What you should do: Would you give the number of lines in the entries that contain the word "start"? Nothing else is needed.

Dataset records:

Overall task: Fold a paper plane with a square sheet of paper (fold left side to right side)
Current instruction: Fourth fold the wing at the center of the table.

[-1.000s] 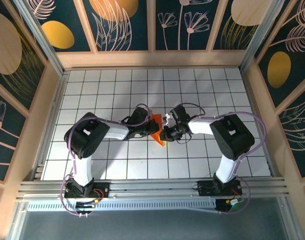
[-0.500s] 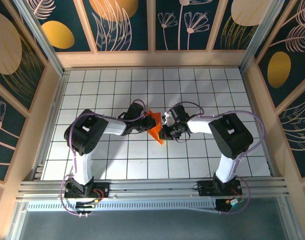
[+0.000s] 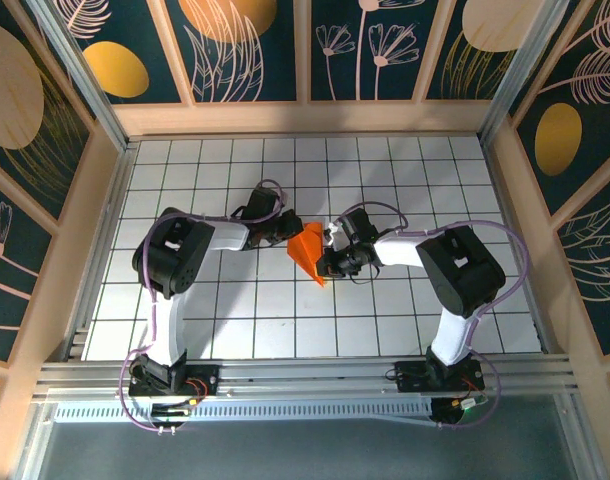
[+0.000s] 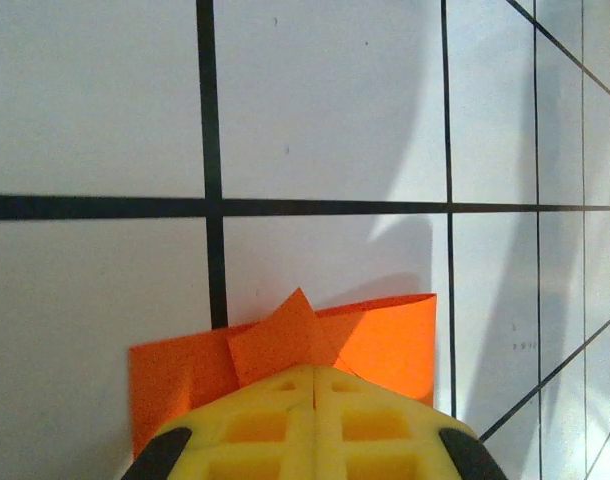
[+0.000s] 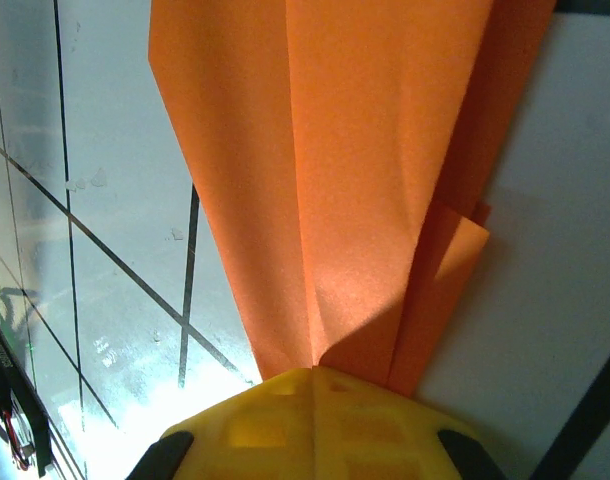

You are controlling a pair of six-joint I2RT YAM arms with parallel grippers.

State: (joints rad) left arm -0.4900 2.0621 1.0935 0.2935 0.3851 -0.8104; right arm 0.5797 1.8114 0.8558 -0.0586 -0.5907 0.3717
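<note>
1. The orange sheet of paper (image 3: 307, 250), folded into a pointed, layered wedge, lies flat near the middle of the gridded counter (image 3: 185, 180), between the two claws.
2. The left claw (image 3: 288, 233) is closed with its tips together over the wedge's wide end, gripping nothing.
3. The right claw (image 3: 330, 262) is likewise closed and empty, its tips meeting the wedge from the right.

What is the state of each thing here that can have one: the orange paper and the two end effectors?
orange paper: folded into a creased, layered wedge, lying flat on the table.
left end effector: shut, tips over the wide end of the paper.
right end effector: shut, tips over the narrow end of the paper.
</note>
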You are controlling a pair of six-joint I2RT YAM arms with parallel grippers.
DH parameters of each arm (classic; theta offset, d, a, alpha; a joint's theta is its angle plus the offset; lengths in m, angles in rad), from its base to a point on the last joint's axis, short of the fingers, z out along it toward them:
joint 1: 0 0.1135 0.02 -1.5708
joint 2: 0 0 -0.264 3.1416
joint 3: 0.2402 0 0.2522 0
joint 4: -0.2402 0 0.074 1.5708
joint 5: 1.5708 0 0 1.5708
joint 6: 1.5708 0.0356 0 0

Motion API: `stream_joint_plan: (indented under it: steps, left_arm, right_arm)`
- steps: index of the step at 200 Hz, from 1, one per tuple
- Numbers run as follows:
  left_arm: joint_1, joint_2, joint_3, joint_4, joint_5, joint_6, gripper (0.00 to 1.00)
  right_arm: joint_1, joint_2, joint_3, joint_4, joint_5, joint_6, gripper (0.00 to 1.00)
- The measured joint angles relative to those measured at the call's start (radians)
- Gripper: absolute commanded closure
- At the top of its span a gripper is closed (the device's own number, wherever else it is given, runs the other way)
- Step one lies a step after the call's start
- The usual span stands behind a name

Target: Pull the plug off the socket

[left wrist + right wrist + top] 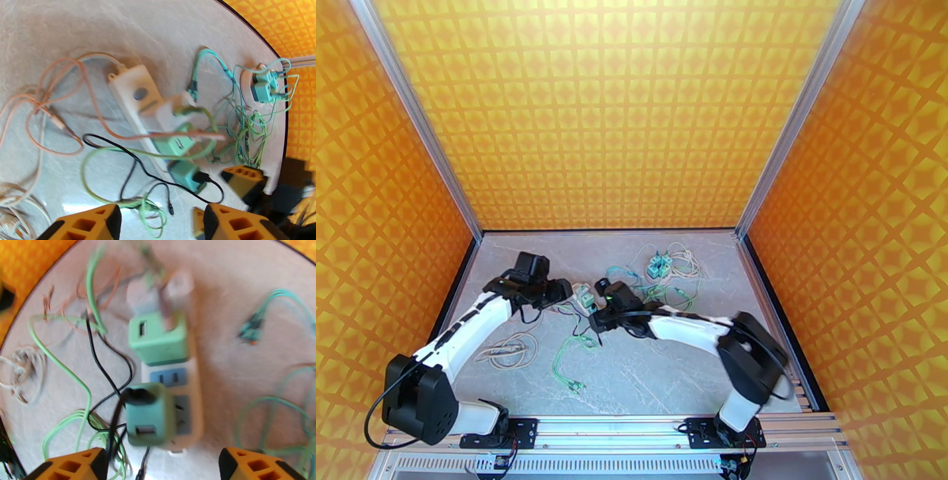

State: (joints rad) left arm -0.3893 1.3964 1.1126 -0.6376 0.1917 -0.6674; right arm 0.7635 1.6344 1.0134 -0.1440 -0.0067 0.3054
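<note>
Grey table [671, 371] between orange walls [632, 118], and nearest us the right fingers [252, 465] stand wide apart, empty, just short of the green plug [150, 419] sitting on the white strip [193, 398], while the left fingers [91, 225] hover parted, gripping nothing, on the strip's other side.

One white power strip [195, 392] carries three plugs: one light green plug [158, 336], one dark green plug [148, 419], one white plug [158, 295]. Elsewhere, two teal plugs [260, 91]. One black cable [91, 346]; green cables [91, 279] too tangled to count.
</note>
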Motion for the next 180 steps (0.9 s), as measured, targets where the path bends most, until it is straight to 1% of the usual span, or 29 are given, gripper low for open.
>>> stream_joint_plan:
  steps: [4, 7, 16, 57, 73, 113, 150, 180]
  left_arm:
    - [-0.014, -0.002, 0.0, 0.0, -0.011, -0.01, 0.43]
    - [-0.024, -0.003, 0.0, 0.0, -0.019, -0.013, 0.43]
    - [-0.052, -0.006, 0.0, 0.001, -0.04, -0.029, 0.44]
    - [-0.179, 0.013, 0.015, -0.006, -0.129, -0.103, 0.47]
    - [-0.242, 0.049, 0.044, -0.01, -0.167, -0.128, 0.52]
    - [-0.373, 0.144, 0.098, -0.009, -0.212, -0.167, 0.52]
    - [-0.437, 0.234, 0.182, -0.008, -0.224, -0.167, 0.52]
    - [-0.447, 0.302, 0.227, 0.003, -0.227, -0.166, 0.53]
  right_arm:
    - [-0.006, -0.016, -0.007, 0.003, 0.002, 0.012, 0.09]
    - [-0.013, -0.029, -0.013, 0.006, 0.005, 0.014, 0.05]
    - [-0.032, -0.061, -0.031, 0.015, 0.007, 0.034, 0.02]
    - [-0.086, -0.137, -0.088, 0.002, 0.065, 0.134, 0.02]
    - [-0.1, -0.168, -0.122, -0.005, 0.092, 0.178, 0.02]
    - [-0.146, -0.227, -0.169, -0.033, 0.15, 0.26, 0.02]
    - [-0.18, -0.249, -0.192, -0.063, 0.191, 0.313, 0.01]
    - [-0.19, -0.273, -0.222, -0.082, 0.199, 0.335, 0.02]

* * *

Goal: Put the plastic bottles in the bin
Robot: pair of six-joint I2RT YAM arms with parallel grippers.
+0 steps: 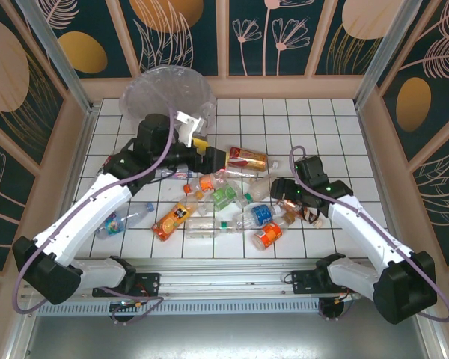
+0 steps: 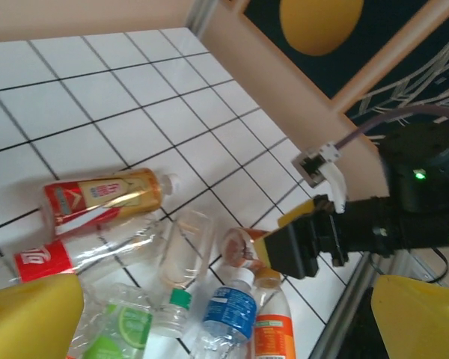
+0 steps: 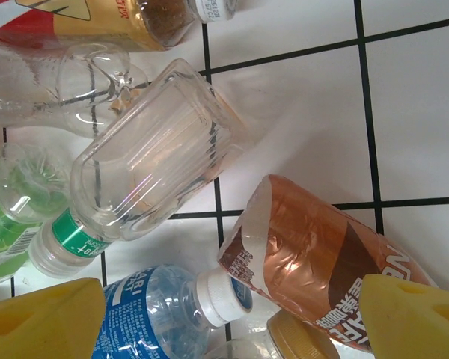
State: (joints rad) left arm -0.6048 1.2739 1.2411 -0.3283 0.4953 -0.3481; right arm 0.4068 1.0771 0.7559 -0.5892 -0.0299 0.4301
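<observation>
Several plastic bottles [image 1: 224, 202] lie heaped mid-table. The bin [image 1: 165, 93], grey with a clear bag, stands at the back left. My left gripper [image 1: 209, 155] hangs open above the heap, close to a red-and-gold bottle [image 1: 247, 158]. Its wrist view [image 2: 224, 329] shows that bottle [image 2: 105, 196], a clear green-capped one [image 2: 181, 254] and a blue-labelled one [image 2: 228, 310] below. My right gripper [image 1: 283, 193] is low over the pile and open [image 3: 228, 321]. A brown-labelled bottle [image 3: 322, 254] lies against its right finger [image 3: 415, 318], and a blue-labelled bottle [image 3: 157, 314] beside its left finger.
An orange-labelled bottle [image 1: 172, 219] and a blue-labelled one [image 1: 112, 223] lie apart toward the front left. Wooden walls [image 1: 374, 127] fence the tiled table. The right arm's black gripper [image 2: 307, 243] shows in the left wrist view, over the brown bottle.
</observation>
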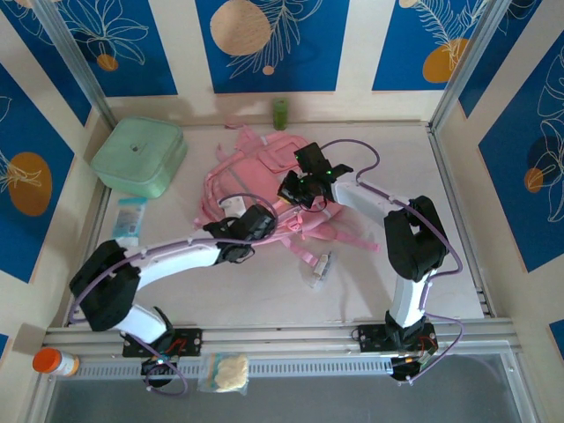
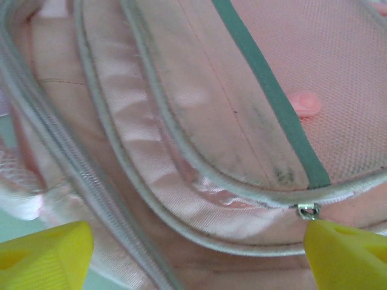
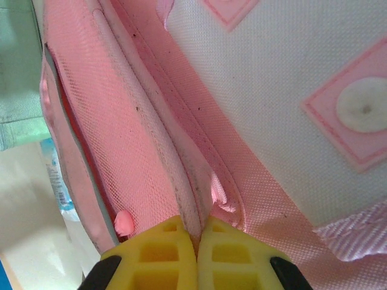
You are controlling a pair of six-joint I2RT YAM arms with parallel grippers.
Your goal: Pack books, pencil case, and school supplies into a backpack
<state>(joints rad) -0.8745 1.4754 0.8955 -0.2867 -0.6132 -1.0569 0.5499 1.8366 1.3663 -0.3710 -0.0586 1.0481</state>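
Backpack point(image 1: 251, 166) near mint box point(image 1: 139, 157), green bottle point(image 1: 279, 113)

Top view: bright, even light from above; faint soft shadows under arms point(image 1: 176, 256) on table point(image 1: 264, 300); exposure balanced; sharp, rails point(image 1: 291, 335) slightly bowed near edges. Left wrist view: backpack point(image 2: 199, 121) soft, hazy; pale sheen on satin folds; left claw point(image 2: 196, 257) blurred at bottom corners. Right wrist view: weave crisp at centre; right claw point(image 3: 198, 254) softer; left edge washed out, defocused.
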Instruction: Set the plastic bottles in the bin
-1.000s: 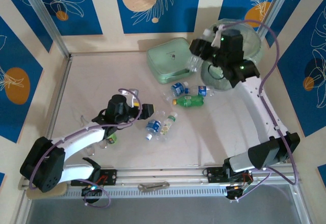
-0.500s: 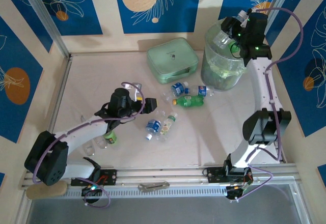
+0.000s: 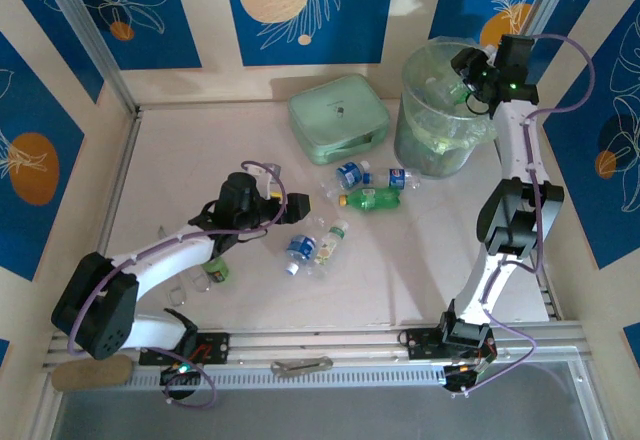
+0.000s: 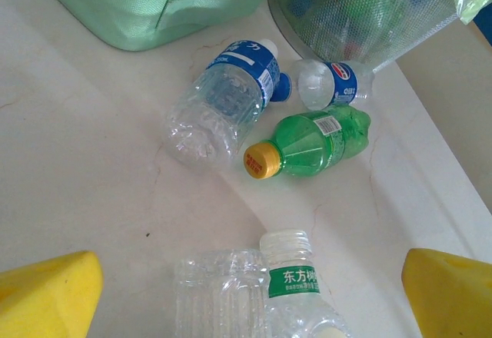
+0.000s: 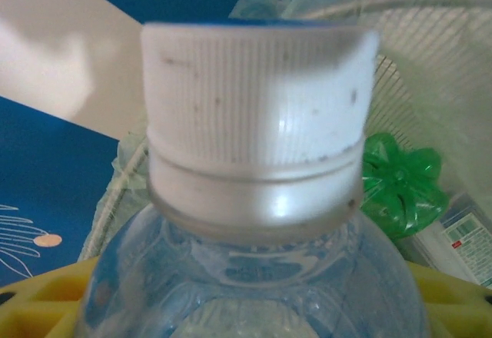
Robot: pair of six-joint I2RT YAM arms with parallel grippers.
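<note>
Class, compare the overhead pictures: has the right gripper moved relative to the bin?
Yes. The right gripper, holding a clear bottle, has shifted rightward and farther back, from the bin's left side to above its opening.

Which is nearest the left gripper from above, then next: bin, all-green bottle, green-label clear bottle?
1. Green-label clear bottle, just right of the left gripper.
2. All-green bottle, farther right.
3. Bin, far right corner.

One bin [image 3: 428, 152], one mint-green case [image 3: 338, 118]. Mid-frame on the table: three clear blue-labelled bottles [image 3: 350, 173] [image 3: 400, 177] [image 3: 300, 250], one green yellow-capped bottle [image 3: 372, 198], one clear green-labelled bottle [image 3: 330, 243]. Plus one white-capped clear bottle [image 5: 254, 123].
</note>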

Solution for this problem: 2